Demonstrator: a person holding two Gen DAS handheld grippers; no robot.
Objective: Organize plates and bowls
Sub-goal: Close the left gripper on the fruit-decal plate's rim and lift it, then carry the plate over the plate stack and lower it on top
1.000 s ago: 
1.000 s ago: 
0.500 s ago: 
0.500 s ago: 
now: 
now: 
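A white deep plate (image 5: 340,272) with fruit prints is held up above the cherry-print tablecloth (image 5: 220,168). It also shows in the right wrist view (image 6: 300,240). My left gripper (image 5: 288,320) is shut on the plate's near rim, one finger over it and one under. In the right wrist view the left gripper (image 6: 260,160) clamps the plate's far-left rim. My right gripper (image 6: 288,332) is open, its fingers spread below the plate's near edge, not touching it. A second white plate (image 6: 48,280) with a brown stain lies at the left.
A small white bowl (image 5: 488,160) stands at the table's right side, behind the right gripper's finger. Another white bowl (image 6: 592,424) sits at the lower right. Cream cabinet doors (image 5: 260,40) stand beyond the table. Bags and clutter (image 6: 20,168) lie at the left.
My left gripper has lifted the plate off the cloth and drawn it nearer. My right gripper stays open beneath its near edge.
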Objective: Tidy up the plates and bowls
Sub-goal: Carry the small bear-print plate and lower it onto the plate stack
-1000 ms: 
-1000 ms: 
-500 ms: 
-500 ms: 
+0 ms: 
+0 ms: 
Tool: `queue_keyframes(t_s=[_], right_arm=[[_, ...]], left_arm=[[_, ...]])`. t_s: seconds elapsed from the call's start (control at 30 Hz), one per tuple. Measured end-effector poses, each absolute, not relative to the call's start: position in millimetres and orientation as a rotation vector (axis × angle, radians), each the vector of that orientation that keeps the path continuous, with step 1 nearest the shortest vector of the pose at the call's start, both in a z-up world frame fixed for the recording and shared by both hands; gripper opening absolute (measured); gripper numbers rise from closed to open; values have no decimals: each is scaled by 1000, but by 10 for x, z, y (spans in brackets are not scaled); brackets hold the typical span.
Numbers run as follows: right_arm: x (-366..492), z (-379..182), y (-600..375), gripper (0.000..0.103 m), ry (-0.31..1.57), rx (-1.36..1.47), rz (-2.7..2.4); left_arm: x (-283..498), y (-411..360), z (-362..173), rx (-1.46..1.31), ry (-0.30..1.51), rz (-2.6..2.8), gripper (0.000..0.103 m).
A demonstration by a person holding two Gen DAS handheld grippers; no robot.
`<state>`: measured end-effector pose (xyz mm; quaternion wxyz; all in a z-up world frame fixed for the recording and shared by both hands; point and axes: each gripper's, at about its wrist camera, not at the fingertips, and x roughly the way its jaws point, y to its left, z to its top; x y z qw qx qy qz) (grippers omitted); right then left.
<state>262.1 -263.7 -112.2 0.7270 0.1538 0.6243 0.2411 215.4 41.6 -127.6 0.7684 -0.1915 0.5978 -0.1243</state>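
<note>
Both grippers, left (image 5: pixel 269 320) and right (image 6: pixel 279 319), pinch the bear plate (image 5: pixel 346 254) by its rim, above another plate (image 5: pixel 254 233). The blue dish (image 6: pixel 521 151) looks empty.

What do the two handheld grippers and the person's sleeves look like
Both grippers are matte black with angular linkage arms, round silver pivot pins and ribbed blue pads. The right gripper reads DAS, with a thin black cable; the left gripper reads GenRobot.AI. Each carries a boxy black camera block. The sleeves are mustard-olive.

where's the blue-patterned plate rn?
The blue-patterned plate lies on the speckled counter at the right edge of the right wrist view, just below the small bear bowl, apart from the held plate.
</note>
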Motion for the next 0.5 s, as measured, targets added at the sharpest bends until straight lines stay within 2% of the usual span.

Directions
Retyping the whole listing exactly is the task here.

Exercise response
Demonstrator: a person holding two Gen DAS handheld grippers; no robot.
Objective: Organize plates and bowls
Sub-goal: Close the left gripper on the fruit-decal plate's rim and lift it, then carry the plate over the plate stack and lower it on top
1.000 s ago: 
1.000 s ago: 
0.500 s ago: 
0.500 s ago: 
now: 
now: 
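A white deep plate (image 5: 340,272) with fruit prints is held up above the cherry-print tablecloth (image 5: 220,168). It also shows in the right wrist view (image 6: 300,240). My left gripper (image 5: 288,320) is shut on the plate's near rim, one finger over it and one under. In the right wrist view the left gripper (image 6: 260,160) clamps the plate's far-left rim. My right gripper (image 6: 288,332) is open, its fingers spread below the plate's near edge, not touching it. A second white plate (image 6: 48,280) with a brown stain lies at the left.
A small white bowl (image 5: 488,160) stands at the table's right side, behind the right gripper's finger. Another white bowl (image 6: 592,424) sits at the lower right. Cream cabinet doors (image 5: 260,40) stand beyond the table. Bags and clutter (image 6: 20,168) lie at the left.
My left gripper has lifted the plate off the cloth and drawn it nearer. My right gripper stays open beneath its near edge.
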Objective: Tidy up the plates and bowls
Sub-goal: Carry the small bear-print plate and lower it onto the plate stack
-1000 ms: 
-1000 ms: 
-500 ms: 
-500 ms: 
+0 ms: 
+0 ms: 
Tool: `queue_keyframes(t_s=[_], right_arm=[[_, ...]], left_arm=[[_, ...]])`. t_s: seconds elapsed from the call's start (control at 30 Hz), one per tuple. Measured end-effector poses, each absolute, not relative to the call's start: position in millimetres and orientation as a rotation vector (axis × angle, radians), each the vector of that orientation that keeps the path continuous, with step 1 nearest the shortest vector of the pose at the call's start, both in a z-up world frame fixed for the recording and shared by both hands; gripper opening absolute (measured); gripper numbers rise from closed to open; values have no decimals: each is scaled by 1000, but by 10 for x, z, y (spans in brackets are not scaled); brackets hold the typical span.
Numbers run as follows: right_arm: x (-366..492), z (-379..182), y (-600..375), gripper (0.000..0.103 m), ry (-0.31..1.57), rx (-1.36..1.47), rz (-2.7..2.4); left_arm: x (-283..498), y (-411..360), z (-362..173), rx (-1.46..1.31), ry (-0.30..1.51), rz (-2.6..2.8), gripper (0.000..0.103 m).
A demonstration by a person holding two Gen DAS handheld grippers; no robot.
`<state>`: measured end-effector pose (xyz mm; quaternion wxyz; all in a z-up world frame fixed for the recording and shared by both hands; point and axes: each gripper's, at about its wrist camera, not at the fingertips, and x roughly the way its jaws point, y to its left, z to its top; x y z qw qx qy qz) (grippers omitted); right then left.
<state>262.1 -263.7 -112.2 0.7270 0.1538 0.6243 0.2411 215.4 41.6 -127.6 0.7684 -0.1915 0.5978 -0.1243</state>
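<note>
Both grippers, left (image 5: pixel 269 320) and right (image 6: pixel 279 319), pinch the bear plate (image 5: pixel 346 254) by its rim, above another plate (image 5: pixel 254 233). The blue dish (image 6: pixel 521 151) looks empty.

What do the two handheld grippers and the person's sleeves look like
Both grippers are matte black with angular linkage arms, round silver pivot pins and ribbed blue pads. The right gripper reads DAS, with a thin black cable; the left gripper reads GenRobot.AI. Each carries a boxy black camera block. The sleeves are mustard-olive.

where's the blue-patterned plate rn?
The blue-patterned plate lies on the speckled counter at the right edge of the right wrist view, just below the small bear bowl, apart from the held plate.
</note>
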Motion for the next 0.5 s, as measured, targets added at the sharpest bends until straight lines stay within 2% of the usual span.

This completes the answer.